Doctors at Utah Valley work eight- to 10-hour shifts, nurses work four- to 12-hour shifts.

Mountain View also sends burn patients and some pediatric cases to Salt Lake City. It sends neurological cases to Utah Valley.

"We don't have a neurosurgeon right now, but expect to have one within the year," Zanolli said.

While Utah Valley's average patient stay is "well over an hour," Zanolli said, Mountain View's is about 45 minutes.

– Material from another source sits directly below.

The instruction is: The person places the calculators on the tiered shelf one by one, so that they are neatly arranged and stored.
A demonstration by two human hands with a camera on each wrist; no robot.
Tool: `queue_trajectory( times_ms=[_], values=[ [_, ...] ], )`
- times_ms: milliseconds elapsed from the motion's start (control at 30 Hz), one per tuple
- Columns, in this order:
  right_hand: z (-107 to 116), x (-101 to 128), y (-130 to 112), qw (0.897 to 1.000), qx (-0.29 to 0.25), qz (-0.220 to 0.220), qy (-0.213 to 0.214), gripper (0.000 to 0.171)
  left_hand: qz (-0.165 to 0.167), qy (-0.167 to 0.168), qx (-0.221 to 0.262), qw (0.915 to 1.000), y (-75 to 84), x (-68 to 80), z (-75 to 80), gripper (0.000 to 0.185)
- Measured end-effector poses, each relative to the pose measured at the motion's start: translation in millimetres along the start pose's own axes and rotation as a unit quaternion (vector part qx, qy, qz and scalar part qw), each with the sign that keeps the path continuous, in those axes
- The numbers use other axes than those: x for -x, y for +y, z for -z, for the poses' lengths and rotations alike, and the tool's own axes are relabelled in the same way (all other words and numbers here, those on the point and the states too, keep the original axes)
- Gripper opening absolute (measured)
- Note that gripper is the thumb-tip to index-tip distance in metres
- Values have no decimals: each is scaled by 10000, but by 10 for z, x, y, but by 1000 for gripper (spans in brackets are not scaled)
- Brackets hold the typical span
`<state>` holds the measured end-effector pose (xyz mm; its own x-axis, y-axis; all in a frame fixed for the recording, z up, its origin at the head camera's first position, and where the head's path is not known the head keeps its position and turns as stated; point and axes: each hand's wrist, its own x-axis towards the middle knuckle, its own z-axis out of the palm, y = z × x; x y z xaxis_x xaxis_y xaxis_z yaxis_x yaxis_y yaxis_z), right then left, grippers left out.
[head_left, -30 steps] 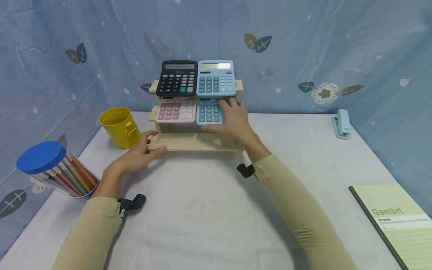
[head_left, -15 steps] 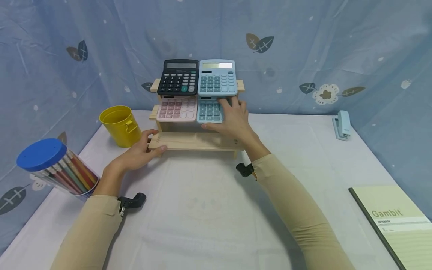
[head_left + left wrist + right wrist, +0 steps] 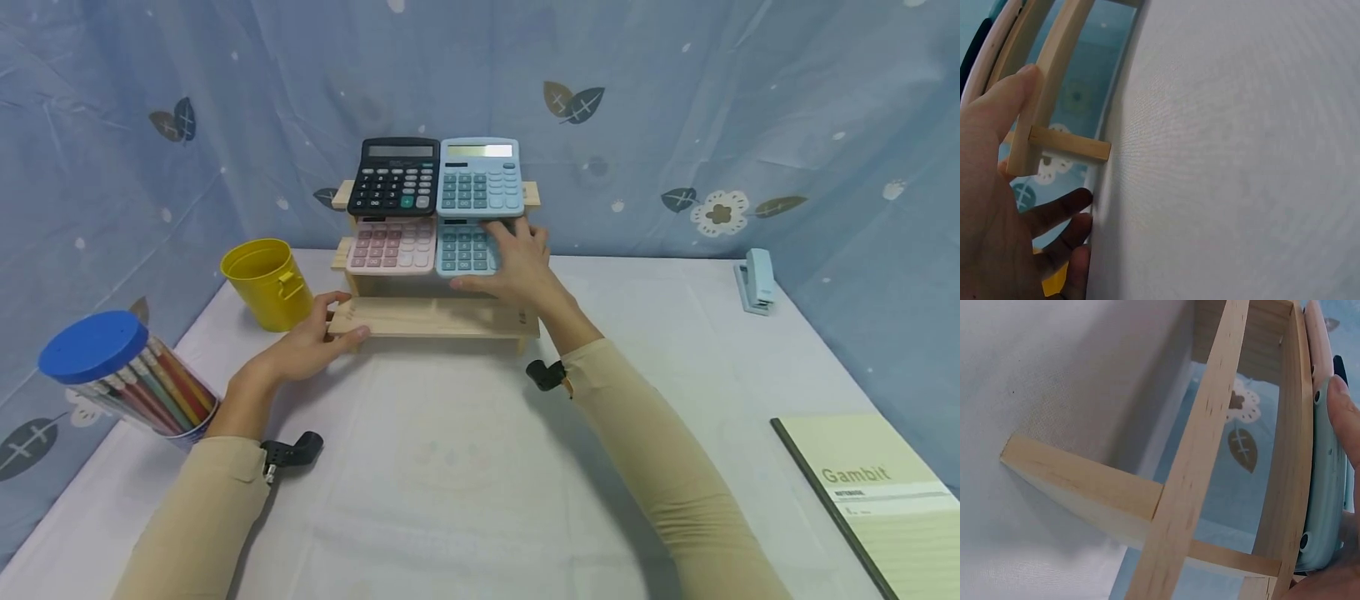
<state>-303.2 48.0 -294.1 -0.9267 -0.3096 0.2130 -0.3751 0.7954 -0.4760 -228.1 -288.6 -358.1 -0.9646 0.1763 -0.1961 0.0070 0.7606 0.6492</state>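
Observation:
A tiered wooden shelf point(image 3: 435, 317) stands at the back of the table. Its left end on the lowest board is pinched by my left hand point(image 3: 303, 340), thumb on the front and fingers behind; the left wrist view shows the thumb on the board's edge. My right hand point(image 3: 519, 265) grips the lower light-blue calculator point(image 3: 465, 248) on the middle tier, thumb at its front edge and fingers over its right side. A pink calculator point(image 3: 392, 247) lies beside it. On the top tier sit a black calculator point(image 3: 393, 177) and another light-blue calculator point(image 3: 481, 178), which hides the lower ones' tops.
Left of the shelf stands a yellow bucket point(image 3: 267, 285). A blue-lidded clear tub of pencils point(image 3: 142, 375) is by my left forearm. At the right are a light-blue stapler point(image 3: 757, 282) and a notebook point(image 3: 870, 500). A blue patterned curtain point(image 3: 645, 108) hangs behind the table.

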Motion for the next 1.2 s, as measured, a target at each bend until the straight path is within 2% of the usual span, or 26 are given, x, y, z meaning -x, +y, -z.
queue_trajectory(
  times_ms=[400,600,767,867,1000,1100,1200],
  values=[
    [-11,-4,4,10000,62,37,-10,103,48,35,-24,10000,-32,-22,9,99],
    [59,49,59,9996,-107,256,-62,104,-98,-32,-146,9998,66,-1,26,97],
    [174,254,132,9981,-234,442,-346,101,-320,-59,-572,9978,168,98,48,96],
    [272,402,168,9971,-200,589,-436,96,-438,116,-1274,9908,253,191,45,94],
    [369,570,223,9932,-227,1016,-526,87,-736,530,-2183,9717,428,337,8,84],
    [413,685,271,9874,-216,1377,-749,81,-1130,731,-2387,9617,574,403,-53,75],
    [441,795,314,9809,-150,1657,-1007,77,-1477,674,-2343,9585,730,437,-136,66]
  ],
)
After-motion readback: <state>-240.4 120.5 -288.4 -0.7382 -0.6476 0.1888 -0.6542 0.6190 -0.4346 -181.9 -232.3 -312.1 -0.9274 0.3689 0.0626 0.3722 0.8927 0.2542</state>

"There is no comparison on the wait. We have fewer patients, so can see them faster. And this may be subjective, but I like to think we spend more time making people feel comfortable and well-attended. I think we are more personable."

Officials from Orem Community Hospital were unavailable for comment.

American Fork Hospital's main draw is its location, said Dale Eckley, nursing supervisor.

"We have a great location for the northern part of the valley," he said. "We generally see about 1,000 people a month (about 32 a day)."

Eckley said he didn't know if the more serious cases are taken to Utah Valley.

"That decision is made by the medical technicians. It is certainly possible."

American Fork Hospital has four examination rooms and three trauma areas.

It has one doctor on site and one on call, one or two nurses, depending on the shift, and may have one emergency medical technician. More staff members are available from the main hospital, when needed.

Eckley would not speculate on the average stay of an emergency room patient.

Doctors' shifts vary, he said, and nurses usually work about 12 hours.

"There is a place for doctors to sleep, but we don't generally encourage anyone to work 24 hours.

"I couldn't say we have a particular niche, unless it's our location. We don't feel a strong competition with anyone else, but we are about on par with the other hospitals.

"Our equipment is good and modern, just like that of other hospitals, and our people are great. Without good people, the equipment doesn't mean much."